On the debate over Medicaid expansion, Bell and Reid advocated the House’s Medicaid expansion at the town halls, pointing to the increase in state revenues, the number of people it would cover—and the number of hospitals that may not have to operate at a loss if it passes.
“There are about 16 hospitals in the state that are currently operating in the red that should now be able to operate in the black because of the Medicaid expansion,” Reid said.
Accepting more federal funding for Medicaid would pump more than $3 billion dollars into the state budget, expanding health coverage to more than 300,000 uninsured Virginians and freeing up revenues for other expenses. The House bill also includes some work requirements for Medicaid recipients.

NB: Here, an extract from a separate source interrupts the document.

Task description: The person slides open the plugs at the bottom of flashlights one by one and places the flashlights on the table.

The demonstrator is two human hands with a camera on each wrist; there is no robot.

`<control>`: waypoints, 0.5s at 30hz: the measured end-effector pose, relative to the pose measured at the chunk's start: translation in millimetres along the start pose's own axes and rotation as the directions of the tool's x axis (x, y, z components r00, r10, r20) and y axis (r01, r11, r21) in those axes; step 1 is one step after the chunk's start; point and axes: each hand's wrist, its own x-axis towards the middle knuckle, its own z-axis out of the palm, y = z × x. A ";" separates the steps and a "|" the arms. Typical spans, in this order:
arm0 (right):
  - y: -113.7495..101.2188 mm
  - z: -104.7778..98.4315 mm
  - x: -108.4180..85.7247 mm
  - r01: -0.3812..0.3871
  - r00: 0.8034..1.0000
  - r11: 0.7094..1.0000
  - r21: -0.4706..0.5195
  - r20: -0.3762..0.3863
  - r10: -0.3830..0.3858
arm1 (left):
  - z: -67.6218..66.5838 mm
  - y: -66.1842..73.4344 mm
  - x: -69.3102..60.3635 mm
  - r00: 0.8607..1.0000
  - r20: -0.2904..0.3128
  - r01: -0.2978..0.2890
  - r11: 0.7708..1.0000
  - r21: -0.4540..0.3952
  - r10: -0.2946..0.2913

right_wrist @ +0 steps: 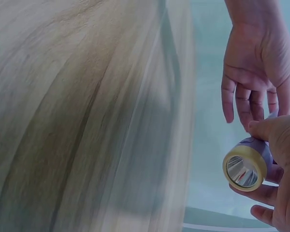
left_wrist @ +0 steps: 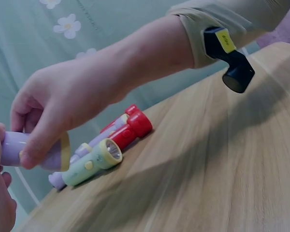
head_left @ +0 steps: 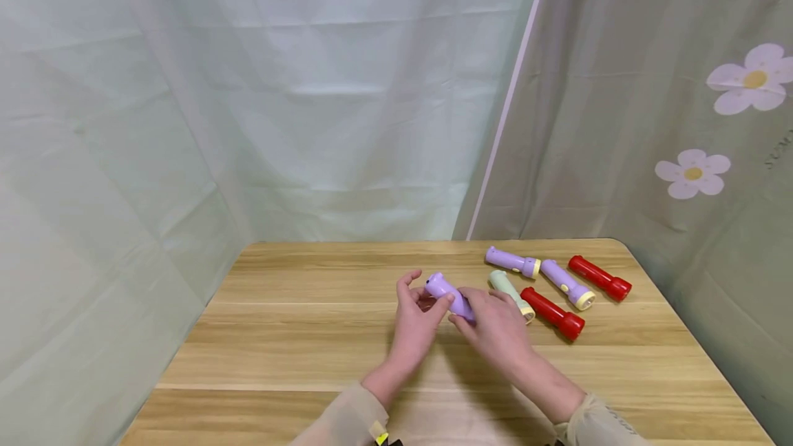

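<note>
Hanging beyond both hands: pale curtain [head_left: 372, 122]. Beneath them: wood-grain table [head_left: 279, 336]. Right hand [head_left: 503, 329] grips the held purple flashlight [head_left: 442, 286] near its lens end; left hand [head_left: 414, 325] pinches the tail end, so it bridges the two, raised above the table. Right of the right hand, a loose group: near red flashlight [head_left: 553, 314], far red flashlight [head_left: 599, 279], back purple flashlight [head_left: 513, 261], middle purple flashlight [head_left: 566, 283]; closest, pale green flashlight [head_left: 504, 286], partly blocked by that hand. Held one's long axis slants, tail forward-left, yellow rim [right_wrist: 226, 169] and lens [right_wrist: 242, 173] back toward the right wrist.
</note>
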 end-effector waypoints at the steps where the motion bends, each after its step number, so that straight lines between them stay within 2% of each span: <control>1: -0.6 -0.3 0.3 0.002 1.000 1.000 -0.002 -0.005 -0.002 | 0.8 -0.1 -0.8 1.000 -0.009 -0.013 1.000 -0.002 0.013; 8: -1.5 -0.1 2.3 0.037 0.998 0.998 -0.047 -0.048 -0.039 | 5.7 -4.1 -6.8 0.995 -0.059 -0.080 0.996 -0.032 0.078; 15: -1.0 -0.1 3.6 0.109 0.985 0.986 -0.125 -0.119 -0.124 | 9.8 -6.4 -10.2 0.985 -0.112 -0.132 0.991 -0.010 0.130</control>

That also frees up funding the House has put toward, among other things, 2 percent raises for teachers.
But the Republican majority in the Senate still resists expanding Medicaid. As a result, the two houses’ version of the state budget are mismatched to the tune of more than $600 million, in large part attributable to differences over Medicaid expansion.
Wexton attacked her own house’s version of the budget.
“To say that it is a fiscally conservative document is giving it a little bit too much credit, because it has deep cuts everywhere,” Wexton said.
The legislators also talked about the General Assembly’s attempts to rein in Dominion Energy, which as a result of a rate freeze in 2015 has seen millions in extra profits. As a regulated monopoly, the state is meant to keep oversight over Dominion’s rates, but gave up that authority until 2020.
Dominion is estimated to have overcharged Virginians by hundreds of millions, but the precise figure is known only to the company. Legislators pointed to their work to stop double-dipping—reinvesting extra profits back into the company to make yet more profit—and toward work to get the utility to return some of that money to ratepayers and build more renewable energy generation.
Now past the halfway point of this year’s General Assembly session, each house will now take up the bills passed by the other. Those bills that are passed or reconciled with their counterparts from the other house will go to Gov. Ralph Northam to be signed. The General Assembly is scheduled to adjourn March 10, and new laws go into effect July 1.